Use of clomiphene citrate alone, urinary follicle-stimulating hormone alone, or both combined sequentially in patients with unexplained subfertility undergoing intrauterine insemination: A randomized trial
To compare the successes of clomiphene citrate (CC) alone, pure human urinary follicle-stimulating hormone (uFSH) alone, and both combined sequentially in patients with unexplained subfertility couples undergoing intrauterine insemination (IUI). Patients aged 18-38 years who had a normal uterine cavity, at least one normal fallopian tube, and regular menses and were unable to conceive despite unprotected intercourse for at least 12 months were randomized to receive CC alone, uFSH alone, or sequential CC and uFSH before a single IUI. The primary outcomes were clinical pregnancy and live birth rates.
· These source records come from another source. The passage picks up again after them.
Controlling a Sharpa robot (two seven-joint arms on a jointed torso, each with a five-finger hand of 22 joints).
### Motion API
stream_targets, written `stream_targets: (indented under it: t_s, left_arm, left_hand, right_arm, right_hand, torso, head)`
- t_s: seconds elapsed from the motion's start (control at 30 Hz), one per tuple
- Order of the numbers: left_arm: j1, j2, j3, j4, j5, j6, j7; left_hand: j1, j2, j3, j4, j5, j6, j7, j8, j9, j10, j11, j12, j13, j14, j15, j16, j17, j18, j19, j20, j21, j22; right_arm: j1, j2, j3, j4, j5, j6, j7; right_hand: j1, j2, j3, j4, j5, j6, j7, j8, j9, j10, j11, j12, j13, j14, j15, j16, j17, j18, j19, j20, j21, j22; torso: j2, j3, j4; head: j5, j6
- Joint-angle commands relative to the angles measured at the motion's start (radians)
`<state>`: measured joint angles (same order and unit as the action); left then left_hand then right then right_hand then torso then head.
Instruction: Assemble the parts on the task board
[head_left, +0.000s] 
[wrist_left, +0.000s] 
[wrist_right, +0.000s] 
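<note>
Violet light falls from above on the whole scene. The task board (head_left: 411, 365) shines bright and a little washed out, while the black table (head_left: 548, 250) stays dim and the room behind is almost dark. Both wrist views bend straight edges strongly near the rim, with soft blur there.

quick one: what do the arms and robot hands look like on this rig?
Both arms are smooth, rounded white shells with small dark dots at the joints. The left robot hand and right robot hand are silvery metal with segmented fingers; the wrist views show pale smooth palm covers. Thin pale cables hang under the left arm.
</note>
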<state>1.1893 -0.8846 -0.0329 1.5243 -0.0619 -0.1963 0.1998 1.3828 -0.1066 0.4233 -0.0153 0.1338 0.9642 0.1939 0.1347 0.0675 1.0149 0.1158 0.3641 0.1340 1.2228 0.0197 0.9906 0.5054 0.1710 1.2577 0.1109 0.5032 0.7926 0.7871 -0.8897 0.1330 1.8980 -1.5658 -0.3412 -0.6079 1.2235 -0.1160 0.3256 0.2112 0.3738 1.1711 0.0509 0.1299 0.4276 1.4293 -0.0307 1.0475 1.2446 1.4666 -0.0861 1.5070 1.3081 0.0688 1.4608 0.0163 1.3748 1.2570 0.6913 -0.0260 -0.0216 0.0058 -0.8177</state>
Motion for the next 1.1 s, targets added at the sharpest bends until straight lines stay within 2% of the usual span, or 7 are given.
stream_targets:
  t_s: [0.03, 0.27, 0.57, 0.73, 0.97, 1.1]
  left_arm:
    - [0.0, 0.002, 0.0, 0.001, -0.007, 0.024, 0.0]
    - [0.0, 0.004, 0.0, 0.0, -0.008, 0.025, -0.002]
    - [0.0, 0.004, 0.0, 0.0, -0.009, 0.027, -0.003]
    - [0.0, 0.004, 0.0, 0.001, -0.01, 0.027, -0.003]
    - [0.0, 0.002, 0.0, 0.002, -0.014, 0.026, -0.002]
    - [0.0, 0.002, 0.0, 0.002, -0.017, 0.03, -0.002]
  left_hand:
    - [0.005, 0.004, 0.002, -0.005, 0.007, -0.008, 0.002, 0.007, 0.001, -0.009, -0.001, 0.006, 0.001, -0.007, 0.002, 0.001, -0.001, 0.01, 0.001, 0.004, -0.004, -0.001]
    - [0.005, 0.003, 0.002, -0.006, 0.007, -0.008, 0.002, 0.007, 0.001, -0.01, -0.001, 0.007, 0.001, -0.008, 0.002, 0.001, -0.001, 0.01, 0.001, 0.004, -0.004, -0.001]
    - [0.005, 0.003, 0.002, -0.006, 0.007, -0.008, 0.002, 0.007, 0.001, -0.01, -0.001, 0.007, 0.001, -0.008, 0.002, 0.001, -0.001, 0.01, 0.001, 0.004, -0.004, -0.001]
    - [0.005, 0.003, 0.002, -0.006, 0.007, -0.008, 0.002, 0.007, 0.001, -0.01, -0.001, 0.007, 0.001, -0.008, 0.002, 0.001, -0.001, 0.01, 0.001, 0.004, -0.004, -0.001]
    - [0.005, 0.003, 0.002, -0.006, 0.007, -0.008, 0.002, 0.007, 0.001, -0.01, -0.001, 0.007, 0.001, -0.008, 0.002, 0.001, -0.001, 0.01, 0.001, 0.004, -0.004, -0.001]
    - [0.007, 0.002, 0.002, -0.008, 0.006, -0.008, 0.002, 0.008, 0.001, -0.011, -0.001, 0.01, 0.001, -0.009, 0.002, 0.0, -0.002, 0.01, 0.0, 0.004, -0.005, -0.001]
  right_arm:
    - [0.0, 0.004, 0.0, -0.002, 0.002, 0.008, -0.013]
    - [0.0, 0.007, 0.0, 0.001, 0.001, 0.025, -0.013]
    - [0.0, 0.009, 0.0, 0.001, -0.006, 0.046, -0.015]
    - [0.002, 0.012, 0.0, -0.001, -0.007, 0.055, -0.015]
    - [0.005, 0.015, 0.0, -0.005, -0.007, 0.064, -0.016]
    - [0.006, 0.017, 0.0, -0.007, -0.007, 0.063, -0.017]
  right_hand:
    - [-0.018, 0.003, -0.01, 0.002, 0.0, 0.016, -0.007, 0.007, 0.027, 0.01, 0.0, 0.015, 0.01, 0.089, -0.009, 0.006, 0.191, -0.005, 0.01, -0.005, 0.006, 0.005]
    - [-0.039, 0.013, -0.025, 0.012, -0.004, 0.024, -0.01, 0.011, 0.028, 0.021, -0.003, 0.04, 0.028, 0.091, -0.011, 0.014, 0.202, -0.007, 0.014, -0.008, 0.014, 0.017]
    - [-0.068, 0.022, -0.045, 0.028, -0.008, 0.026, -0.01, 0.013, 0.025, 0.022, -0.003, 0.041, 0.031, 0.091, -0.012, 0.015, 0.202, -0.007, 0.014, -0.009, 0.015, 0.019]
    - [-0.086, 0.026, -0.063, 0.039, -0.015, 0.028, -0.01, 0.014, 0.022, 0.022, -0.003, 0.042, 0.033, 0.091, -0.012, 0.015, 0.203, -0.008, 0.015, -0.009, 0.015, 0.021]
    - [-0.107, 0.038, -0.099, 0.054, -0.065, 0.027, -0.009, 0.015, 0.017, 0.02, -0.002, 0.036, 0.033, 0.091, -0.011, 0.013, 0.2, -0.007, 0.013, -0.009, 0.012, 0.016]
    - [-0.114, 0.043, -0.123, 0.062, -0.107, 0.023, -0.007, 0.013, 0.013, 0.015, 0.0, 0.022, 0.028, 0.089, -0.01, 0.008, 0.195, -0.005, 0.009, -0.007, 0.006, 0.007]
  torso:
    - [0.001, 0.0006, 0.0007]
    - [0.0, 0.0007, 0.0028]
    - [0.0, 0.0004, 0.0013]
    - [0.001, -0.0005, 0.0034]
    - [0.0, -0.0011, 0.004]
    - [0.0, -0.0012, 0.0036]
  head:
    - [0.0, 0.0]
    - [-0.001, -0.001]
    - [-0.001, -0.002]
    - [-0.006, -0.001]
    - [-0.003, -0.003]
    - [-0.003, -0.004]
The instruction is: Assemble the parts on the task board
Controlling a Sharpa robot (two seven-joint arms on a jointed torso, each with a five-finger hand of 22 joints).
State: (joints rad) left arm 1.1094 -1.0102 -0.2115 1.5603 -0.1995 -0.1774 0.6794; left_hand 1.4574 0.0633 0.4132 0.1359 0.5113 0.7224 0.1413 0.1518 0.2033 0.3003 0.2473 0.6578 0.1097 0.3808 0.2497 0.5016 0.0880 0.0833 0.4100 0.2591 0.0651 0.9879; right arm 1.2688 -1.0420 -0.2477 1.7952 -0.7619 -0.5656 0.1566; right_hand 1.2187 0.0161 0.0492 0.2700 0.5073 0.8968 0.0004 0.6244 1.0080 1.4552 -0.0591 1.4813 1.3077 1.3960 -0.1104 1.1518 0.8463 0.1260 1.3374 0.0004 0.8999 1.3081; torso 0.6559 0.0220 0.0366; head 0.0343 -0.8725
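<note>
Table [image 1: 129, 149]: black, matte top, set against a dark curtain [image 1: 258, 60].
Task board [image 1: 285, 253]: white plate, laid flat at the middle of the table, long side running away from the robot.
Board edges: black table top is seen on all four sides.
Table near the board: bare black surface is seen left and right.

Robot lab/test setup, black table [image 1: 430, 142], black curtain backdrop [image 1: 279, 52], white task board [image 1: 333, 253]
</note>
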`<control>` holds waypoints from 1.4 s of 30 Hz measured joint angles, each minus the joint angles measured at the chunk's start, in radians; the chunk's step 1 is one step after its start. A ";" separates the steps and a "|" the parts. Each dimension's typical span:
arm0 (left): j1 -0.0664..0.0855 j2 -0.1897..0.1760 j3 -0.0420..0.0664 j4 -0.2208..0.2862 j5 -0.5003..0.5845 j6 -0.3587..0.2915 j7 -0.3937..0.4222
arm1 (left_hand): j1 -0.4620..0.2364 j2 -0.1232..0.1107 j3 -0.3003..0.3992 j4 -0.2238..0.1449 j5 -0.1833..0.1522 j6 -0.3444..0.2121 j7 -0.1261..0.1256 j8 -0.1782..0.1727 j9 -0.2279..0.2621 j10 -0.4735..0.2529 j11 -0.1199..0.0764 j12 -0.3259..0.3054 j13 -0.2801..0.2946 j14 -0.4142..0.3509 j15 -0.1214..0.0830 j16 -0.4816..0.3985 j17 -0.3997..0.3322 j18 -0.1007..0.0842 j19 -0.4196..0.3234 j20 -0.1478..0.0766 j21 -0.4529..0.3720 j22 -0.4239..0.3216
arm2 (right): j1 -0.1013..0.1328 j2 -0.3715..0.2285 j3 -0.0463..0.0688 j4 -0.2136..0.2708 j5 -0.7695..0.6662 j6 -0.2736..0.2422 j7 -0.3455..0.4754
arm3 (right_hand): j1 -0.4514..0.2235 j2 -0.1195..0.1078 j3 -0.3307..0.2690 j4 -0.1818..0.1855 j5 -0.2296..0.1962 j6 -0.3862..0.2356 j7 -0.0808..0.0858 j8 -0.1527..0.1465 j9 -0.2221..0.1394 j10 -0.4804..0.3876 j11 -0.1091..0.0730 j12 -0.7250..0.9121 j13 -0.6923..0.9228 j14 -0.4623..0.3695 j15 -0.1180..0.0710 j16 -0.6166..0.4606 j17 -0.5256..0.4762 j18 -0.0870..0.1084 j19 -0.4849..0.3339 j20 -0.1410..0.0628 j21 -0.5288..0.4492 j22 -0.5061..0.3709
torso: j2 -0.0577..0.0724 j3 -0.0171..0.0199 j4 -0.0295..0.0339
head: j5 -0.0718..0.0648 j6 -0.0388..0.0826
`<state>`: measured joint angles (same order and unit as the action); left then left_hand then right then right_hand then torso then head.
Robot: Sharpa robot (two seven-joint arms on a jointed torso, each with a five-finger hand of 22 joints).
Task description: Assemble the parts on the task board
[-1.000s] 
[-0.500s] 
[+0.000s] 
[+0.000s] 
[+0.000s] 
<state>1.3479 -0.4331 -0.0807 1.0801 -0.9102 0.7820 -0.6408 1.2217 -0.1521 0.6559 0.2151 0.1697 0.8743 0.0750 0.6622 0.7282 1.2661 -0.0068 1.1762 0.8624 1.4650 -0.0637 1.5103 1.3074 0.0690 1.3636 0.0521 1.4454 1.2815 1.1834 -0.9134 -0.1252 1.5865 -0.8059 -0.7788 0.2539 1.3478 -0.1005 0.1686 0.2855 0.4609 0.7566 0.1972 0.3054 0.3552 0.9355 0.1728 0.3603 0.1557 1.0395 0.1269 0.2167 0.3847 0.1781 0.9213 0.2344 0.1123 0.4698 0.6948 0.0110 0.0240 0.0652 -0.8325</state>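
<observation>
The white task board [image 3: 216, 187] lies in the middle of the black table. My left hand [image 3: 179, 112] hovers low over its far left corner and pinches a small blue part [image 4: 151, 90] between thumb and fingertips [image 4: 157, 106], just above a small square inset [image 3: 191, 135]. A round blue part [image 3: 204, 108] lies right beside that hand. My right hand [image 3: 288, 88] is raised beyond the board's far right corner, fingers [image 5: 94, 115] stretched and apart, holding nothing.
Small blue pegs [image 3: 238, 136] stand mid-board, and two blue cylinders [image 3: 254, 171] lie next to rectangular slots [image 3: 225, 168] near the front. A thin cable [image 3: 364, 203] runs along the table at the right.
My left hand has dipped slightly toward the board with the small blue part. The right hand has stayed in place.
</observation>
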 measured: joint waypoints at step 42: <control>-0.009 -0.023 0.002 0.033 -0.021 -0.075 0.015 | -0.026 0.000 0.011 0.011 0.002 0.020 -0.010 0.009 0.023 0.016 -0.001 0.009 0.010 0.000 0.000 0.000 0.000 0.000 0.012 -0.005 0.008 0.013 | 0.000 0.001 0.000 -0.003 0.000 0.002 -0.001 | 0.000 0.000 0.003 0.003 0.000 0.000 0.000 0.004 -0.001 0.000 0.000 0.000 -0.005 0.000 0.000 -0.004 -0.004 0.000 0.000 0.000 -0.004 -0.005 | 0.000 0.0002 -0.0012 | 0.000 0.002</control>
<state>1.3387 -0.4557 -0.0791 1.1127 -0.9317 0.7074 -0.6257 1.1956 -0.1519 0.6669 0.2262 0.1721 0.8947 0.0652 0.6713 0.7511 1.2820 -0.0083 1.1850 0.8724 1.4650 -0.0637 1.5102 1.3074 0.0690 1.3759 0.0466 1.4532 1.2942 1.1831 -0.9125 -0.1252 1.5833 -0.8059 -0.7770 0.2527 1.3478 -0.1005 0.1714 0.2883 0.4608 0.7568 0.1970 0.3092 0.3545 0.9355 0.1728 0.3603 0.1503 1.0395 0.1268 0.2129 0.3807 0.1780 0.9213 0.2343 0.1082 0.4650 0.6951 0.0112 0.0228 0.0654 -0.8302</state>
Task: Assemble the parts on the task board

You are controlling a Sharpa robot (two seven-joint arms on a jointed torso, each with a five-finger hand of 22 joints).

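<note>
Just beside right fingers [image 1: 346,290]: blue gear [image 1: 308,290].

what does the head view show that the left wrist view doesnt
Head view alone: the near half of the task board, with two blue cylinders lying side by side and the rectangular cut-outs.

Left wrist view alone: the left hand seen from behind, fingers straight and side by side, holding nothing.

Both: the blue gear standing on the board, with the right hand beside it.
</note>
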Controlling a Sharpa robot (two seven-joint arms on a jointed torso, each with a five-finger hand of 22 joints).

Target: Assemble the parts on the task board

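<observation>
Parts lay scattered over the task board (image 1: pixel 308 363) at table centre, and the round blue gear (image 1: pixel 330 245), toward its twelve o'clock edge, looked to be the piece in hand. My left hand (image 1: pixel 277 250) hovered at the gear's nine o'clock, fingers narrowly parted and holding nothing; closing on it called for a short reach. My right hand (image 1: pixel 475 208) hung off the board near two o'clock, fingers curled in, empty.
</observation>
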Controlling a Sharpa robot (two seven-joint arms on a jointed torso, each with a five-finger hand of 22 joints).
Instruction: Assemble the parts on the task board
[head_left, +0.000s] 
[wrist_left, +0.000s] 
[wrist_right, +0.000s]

The study was approved by the ethics committee of our institution. A total of 135 patients were randomized, and 121 of these were able to complete the study. Of these, 30% (n=36) had CC alone, 34% (n=41) had uFSH alone, and 36% (n=44) had sequential CC and uFSH. The three groups did not significantly differ in terms of age, duration of infertility, hormone levels, and semen parameters. For CC alone, uFSH alone, and sequential CC plus uFSH groups, pregnancy rates were 8.3%, 17.1%, and 18.2%, respectively (p>0.05), and live birth rates were 8.3%, 12.1%, and 13.6%, respectively (p>0.05). In women with unexplained infertility, use of uFSH seemed to increase the success rate compared with CC alone. The sequential regime can significantly reduce the treatment cost if gonadotropin/IUI cycles are planned.